Le service d’écoute Tel-Aide arrive sur la Côte-Nord

Le service d’écoute Tel-Aide arrive sur la Côte-Nord

Les bénévoles de Tel-Aide écoutent les gens au bout du fil et contribuent à faire baisser leur niveau d’anxiété avant de les référer vers les ressources nécessaires, explique Charles Lauzier.

Crédit photo : courtoisie

Malgré la présence de 25 centres d’écoute téléphonique et de références Tel-Aide disséminés un peu partout au Québec depuis longtemps, la Côte-Nord n’était toujours pas représentée jusqu’à tout récemment. Mais depuis le 29 mars, la donne a changé.

Charlotte Paquet

Tel-Aide Côte-Nord vient de naitre. Il s’agit d’un service satellite de Tel-Aide Saguenay-Lac-Saint-Jean, fondé en 1992. C’est grâce au raffinement des technologies de communication à des couts raisonnables et à la contribution financière de plusieurs ministères que l’organisme peut développer ses services sur la Côte-Nord, explique son directeur général, Charles Lauzier.

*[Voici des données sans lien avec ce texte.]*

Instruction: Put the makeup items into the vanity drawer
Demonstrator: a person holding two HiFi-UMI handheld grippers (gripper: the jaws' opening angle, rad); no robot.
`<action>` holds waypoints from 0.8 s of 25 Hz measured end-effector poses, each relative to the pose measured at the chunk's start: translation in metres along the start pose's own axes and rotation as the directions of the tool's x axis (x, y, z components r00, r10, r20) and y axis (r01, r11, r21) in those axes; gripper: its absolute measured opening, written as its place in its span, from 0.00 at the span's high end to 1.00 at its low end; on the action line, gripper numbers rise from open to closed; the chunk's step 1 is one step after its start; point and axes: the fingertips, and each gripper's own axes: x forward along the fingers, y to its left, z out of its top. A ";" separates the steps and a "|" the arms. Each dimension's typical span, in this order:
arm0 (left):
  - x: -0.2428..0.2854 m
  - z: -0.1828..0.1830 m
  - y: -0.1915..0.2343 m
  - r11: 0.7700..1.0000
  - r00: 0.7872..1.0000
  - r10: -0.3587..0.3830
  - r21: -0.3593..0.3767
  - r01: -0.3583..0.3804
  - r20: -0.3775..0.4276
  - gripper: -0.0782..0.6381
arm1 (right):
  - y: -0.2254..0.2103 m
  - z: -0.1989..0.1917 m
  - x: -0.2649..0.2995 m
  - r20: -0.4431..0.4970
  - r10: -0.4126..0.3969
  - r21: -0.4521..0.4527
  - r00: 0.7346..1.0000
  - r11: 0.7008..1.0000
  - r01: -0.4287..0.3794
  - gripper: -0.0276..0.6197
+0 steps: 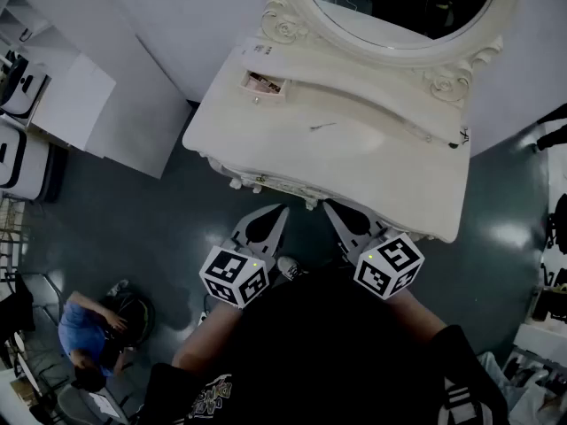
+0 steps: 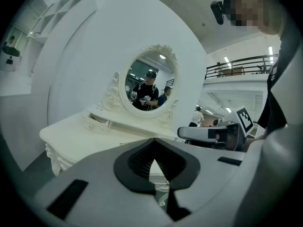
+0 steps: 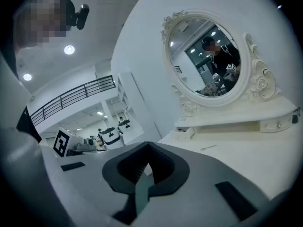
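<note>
The vanity drawer (image 1: 263,85) stood pulled open at the left foot of the mirror (image 1: 400,50), with something pinkish inside. A thin, pencil-like item (image 1: 322,126) lay on the desk (image 1: 390,180) in front of the mirror. The left gripper (image 1: 280,211) and right gripper (image 1: 331,207) were closed and empty, well short of the mirror. The slim item would likely be best pinched across its middle.

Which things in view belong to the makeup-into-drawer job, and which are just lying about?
Job: small open white drawer holding pinkish items; thin dark stick on the tabletop, maybe makeup; white carved vanity table; left gripper and right gripper, jaws shut, empty.
Lying about: oval ornate mirror; white cabinets; person in a blue top.
</note>
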 end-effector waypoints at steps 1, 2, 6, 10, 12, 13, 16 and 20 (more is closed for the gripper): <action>0.000 0.000 0.001 1.000 1.000 0.001 -0.001 -0.001 0.000 0.89 | 0.000 0.000 0.001 -0.001 0.001 0.000 1.000 1.000 -0.001 0.92; 0.000 0.000 0.001 1.000 1.000 0.002 -0.003 -0.002 0.001 0.89 | 0.000 0.000 0.001 -0.002 0.002 0.000 1.000 1.000 -0.002 0.92; -0.001 -0.001 0.003 1.000 1.000 0.002 -0.003 -0.002 0.000 0.89 | 0.001 -0.001 0.004 -0.007 0.005 -0.001 1.000 1.000 -0.005 0.92; -0.003 -0.002 0.004 1.000 1.000 0.005 -0.005 -0.005 -0.001 0.89 | 0.003 -0.002 0.007 -0.011 0.008 -0.001 1.000 1.000 -0.008 0.92; -0.004 -0.003 0.005 1.000 1.000 0.006 -0.006 -0.006 -0.001 0.89 | 0.003 -0.001 0.007 0.001 0.013 0.009 1.000 1.000 -0.013 0.92; -0.005 -0.003 0.005 1.000 1.000 0.006 -0.006 -0.006 0.000 0.89 | 0.004 0.000 0.007 0.010 0.018 0.014 1.000 1.000 -0.018 0.92; -0.006 -0.003 0.005 1.000 1.000 0.004 -0.005 -0.004 0.001 0.89 | 0.007 0.002 0.007 0.017 0.027 0.008 0.999 1.000 -0.027 0.92; -0.007 -0.004 0.005 1.000 1.000 0.001 -0.006 -0.001 -0.002 0.89 | 0.008 0.000 0.009 0.003 0.030 -0.003 1.000 1.000 -0.030 0.92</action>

Le porte-parole s’enflamme lorsqu’il parle de l’importance des services de Tel-Aide, offerts 24 heures par jour et sept jours sur sept. « Tel-Aide, c’est une porte d’entrée pour toutes les problématiques. On ne prend pas les gens en charge, on les écoute », lance-t-il d’entrée de jeu. Les bénévoles au bout du fil les écouteront tant qu’ils voudront parler pour les référer ensuite vers les bonnes ressources.

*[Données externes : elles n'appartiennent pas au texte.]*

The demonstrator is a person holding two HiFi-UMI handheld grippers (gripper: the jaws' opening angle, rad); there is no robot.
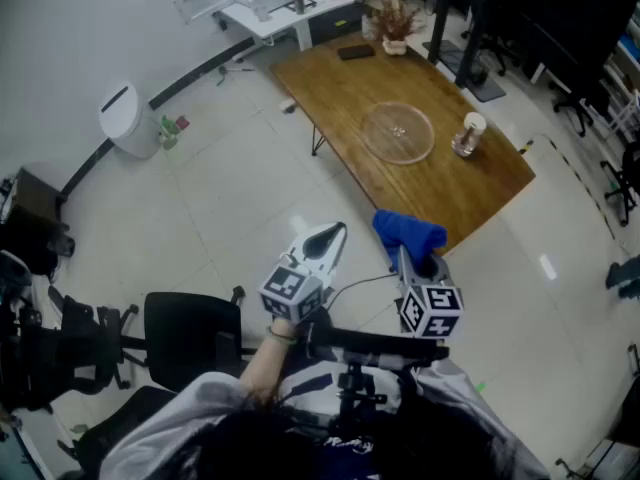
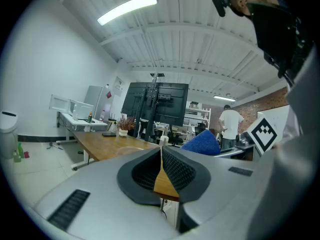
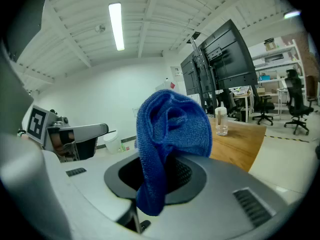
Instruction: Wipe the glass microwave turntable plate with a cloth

Selon M. Lauzier, les appels peuvent provenir, à titre d’exemple, d’une femme qui vient d’apprendre que son mari la trompe, d’une personne qui a reçu un diagnostic de cancer ou encore d’un parent qui vient de découvrir que son fils se drogue. Les raisons d’appeler à l’aide ratissent très large.

« On les écoute, on fait diminuer l’anxiété. Les études disent qu’on (Tel-Aide) réussit à faire baisser 50 % de l’anxiété. Quand il y a moins d’anxiété, une personne est plus apte à prendre des décisions. On peut les référer aux ressources communautaires ou au milieu de la santé », souligne M. Lauzier. Les partenaires principaux de Tel-Aide sont les centres de prévention du suicide et le 811 (Info-Santé et Info-Social).

Objectif d’appels

Tel-Aide Côte-Nord vise un objectif de 1 500 à 2 000 appels par année. Du côté du Saguenay-Lac-Saint-Jean, autour de 5 000 personnes appellent à l’aide chaque année.

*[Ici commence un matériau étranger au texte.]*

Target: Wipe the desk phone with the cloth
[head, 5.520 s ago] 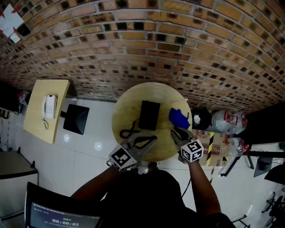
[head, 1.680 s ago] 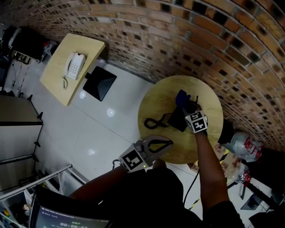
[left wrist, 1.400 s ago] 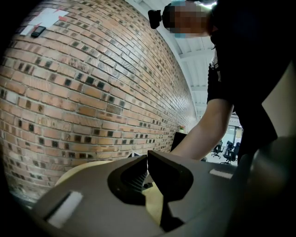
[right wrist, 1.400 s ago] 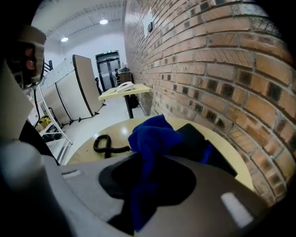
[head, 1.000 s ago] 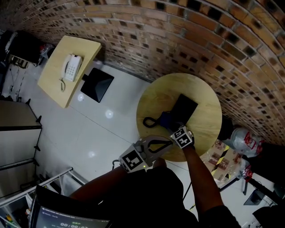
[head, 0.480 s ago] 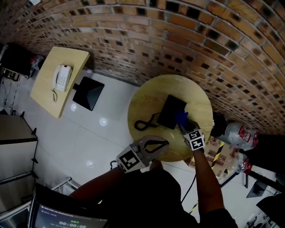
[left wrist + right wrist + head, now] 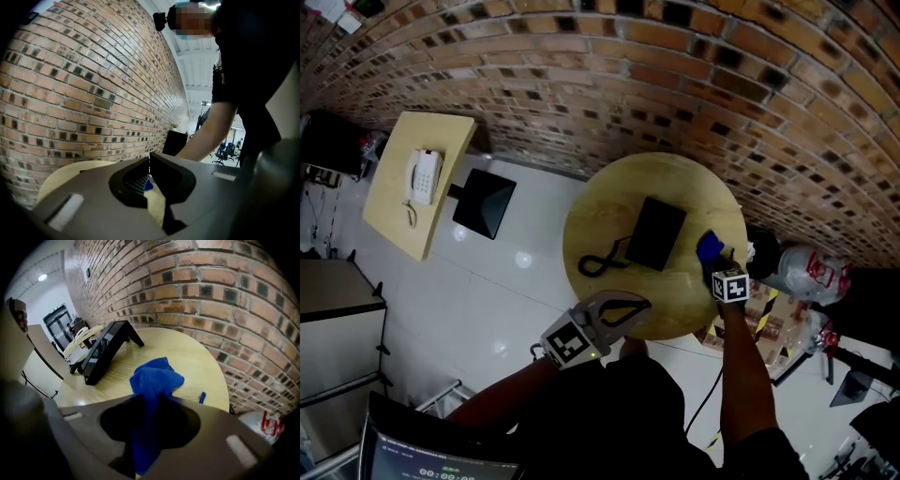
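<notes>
Your right tool (image 7: 151, 404): jaws clamped on the blue cloth (image 7: 157, 378), near the tabletop's (image 7: 605, 220) right edge
Your left tool (image 7: 149, 161): jaws together, nothing held
Desk phone (image 7: 654, 233): mid-tabletop, beside the cloth

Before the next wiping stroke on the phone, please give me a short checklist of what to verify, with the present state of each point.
1. Crumpled blue cloth clamped in the right gripper: ok.
2. Cloth in contact with the black desk phone: not ok; it lies beside the phone, apart from it.
3. Phone resting on the round wooden table: ok.
4. Left gripper free, jaws together, nothing held: ok.
5. Dust remaining on the phone: cannot tell.
</notes>
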Tool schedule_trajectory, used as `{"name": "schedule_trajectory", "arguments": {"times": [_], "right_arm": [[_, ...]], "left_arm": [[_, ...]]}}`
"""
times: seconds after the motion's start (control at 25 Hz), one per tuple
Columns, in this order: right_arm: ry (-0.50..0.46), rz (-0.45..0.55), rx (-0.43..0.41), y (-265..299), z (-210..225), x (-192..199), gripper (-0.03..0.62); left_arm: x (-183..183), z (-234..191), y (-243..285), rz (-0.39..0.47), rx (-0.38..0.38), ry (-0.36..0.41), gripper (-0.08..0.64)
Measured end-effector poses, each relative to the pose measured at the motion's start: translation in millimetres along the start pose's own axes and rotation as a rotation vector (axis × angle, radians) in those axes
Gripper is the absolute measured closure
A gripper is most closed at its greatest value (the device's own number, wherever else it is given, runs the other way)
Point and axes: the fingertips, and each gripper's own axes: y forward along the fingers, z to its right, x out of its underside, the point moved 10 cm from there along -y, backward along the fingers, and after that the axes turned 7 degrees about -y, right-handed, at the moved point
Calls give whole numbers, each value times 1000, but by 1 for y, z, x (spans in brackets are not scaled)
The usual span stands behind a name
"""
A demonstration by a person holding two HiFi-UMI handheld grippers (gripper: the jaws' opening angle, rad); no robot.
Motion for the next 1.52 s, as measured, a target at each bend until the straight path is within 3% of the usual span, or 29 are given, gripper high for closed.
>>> {"name": "schedule_trajectory", "arguments": {"times": [0.2,0.44,0.56,0.72,0.92,1.04,1.24,1.44,1.52], "right_arm": [[73,4,-8,5,10,6,457],[55,1,9,-3,19,2,382],[6,88,53,-28,19,-16,382],[-25,301,75,-74,8,-42,382],[-89,599,-28,-155,-69,-74,383],[-124,718,-100,-199,-129,-88,390],[-118,831,-181,-247,-203,-95,425],[-119,904,-241,-271,-245,-96,582],[-136,912,-244,-278,-256,-99,592]], "left_arm": [[-1,0,7,-4,5,-1,566],[-5,2,12,0,20,-2,566],[-10,1,11,13,23,7,566],[-16,-4,14,20,32,12,566],[-34,5,4,33,77,67,566],[-42,13,-3,37,102,75,566],[-52,24,-15,51,126,99,566],[-56,35,-32,69,136,118,566],[-60,40,-40,74,143,126,566]]}}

Une cinquantaine de bénévoles de la région voisine, formés et encadrés par des professionnels, reçoivent les appels jour et nuit. À la grandeur de la province, il est question de 1 200 bénévoles.

À compter de l’automne 2018, un nouveau service de clavardage sera développé par Tel-Aide au Québec. Le Chatt-Écoute veut rejoindre les gens qui préfèrent s’exprimer par un moyen technologique. M. Lauzier souligne qu’une étude effectuée en Europe a révélé que plus de 80 % des personnes qui utilisent le clavardage n’auraient pas utilisé le téléphone pour demander de l’aide.

Lors de l’avènement de Chatt-Écoute, Tel-Aide devra vraisemblablement solliciter la contribution de bénévoles de la Côte-Nord.

Tirage et financement

Le lancement de Tel-Aide Côte-Nord coïncide avec la première édition d’une activité de financement corporative destinée à la promotion du service d’écoute dans les écoles, les familles, les milieux de travail ainsi que dans le réseau communautaire et de santé de la région.

« L’argent, je veux le réinvestir en promotion sur la Côte-Nord. Il faut tout le temps être présent partout », indique le directeur général.

Huit cent billets sont en circulation au cout de 100 $ l’unité en vue d’un tirage qui aura lieu le 6 juillet à Baie-Comeau. Le premier prix consiste en un crédit de voyage de 5 000 $ et le deuxième prix en un crédit de voyage de 3 000 $.

La sollicitation d’entreprises est amorcée et la réponse est bonne. Une centaine de billets avait d’ailleurs déjà trouvé preneurs trois jours après la mise en vente.